Several methods exist and can be great depending on the individual and the goal, different strokes for different folks. Here’s a couple of methods that can help improve metabolic flexibility, one or more methods can be used at the same time.

Mitochondrial biogenesis

Mitochondria are responsible for ATP production. This is the engine for our cells’ functions. The importance of their functions is vital to us. Improving their functions makes us more efficient at burning energy. But we can also create more mitochondria, a process called mitochondria biogenesis. Allowing for a greater number of these cells makes the process of burning fat and producing energy way better.

One of the best ways to do this is by incorporating HIIT (high intensity interval training) cardio. Not only is this good for cardiovascular health, HIIT cardio will put the body into EPOC (excessive post oxygen consumption) mode and push the body to create more mitochondria cells to supply the body with enough oxygen following the session.

Try adding 3-4 sessions a week. Something as short as 6 to 7 high intensity intervals can do the trick. Here’s a short protocol:

Week 1

3 x HIIT / week – 5 rounds of 15 seconds all-out effort and 45 seconds moderate effort

 

Week 2

3 x HIIT / week – 6 rounds of 15 seconds all-out effort and 45 seconds moderate effort

 

Week 3

4 HIIT / week – 7 rounds of 15 seconds all-out effort and 45 seconds moderate effort

 

Week 4, 5 and 6, repeat the same process by pushing the all-out effort of 15 seconds to 20 seconds and reducing the moderate effort to 40 seconds.

Improve the all-out effort up to 30 seconds and resting phase to 30 seconds.

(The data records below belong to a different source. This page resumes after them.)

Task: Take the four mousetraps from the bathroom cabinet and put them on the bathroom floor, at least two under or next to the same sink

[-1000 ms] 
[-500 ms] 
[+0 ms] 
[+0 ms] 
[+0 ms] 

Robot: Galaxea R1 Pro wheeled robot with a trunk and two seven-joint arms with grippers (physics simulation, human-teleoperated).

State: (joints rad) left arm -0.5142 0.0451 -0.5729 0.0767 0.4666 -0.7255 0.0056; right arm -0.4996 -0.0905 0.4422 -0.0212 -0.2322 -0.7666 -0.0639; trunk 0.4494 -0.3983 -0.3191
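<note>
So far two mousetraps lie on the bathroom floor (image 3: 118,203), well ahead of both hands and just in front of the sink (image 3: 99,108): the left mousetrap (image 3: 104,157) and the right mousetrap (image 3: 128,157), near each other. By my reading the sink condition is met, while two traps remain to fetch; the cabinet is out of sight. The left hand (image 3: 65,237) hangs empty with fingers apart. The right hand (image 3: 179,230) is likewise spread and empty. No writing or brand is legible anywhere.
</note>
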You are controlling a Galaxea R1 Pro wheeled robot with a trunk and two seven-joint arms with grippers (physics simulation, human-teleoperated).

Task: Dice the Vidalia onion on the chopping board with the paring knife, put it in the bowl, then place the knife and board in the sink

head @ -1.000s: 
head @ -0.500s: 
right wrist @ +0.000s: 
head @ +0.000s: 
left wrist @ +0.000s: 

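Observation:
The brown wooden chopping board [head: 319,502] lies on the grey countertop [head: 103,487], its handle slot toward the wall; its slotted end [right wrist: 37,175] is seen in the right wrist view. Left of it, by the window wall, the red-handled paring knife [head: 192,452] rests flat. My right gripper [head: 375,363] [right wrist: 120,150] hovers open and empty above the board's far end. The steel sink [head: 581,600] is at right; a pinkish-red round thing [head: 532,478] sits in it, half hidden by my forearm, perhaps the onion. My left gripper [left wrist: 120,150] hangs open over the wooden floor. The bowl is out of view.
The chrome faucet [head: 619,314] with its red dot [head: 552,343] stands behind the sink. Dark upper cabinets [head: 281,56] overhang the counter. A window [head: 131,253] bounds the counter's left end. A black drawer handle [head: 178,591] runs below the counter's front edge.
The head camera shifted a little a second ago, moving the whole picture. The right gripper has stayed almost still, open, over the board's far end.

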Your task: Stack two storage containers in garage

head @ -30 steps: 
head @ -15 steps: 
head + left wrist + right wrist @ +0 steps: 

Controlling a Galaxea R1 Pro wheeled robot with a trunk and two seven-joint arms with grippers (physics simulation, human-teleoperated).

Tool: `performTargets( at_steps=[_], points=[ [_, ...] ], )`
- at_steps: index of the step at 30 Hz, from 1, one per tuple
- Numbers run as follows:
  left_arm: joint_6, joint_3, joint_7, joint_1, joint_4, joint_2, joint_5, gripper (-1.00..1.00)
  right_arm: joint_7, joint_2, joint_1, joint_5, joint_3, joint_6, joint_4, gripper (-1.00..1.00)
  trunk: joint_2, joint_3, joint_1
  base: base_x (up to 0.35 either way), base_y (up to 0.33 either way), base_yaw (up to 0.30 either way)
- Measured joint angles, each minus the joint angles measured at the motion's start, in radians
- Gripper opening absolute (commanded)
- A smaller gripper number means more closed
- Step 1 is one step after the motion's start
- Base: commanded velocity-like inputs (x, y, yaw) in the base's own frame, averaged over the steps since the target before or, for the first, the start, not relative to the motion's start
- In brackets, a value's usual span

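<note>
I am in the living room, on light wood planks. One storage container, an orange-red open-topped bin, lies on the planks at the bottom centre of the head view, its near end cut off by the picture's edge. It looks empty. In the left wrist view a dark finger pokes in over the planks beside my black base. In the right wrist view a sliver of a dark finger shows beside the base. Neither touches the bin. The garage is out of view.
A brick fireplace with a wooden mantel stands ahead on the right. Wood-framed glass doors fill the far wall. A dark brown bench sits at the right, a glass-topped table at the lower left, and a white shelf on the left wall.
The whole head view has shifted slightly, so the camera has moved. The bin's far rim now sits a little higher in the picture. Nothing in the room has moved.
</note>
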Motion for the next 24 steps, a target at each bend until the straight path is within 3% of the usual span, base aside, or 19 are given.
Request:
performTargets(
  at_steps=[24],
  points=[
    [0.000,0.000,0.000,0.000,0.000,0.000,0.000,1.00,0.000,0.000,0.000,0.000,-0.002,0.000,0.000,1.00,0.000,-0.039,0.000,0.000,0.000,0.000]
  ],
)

In a couple of weeks, you should already feel more fit but also more metabolically flexible.

Use nutrient timing

Nutrient timing is a way to organize and plan food intake based on your activity level at different times. For example, after a hard workout, our body is more insulin sensitive and is better at partitioning carbohydrates in a good way. It is a good way to take advantage of certain anabolic hormones, namely insulin.

A good way to apply this strategy is to plan your diet menu according to your workout time. Let’s say you work out at 4:00 PM. All the meals prior to the workout would consist of proteins and fat in a way to minimize insulin production. I’d even encourage you to train without any carbs prior to the workout. While maybe not optimal for high volume training, it can really force your body to use fat as fuel. Once the workout is done, drop out fat and consume your daily carbohydrates in the subsequent meals.

Macronutrients cycle

Stop favoring one macro over the other. Long runs of high carbs diet or super low carbs diet will not help metabolic flexibility because over time, the body loses some of the required enzymes to break down the food source that has been dropped out of the diet.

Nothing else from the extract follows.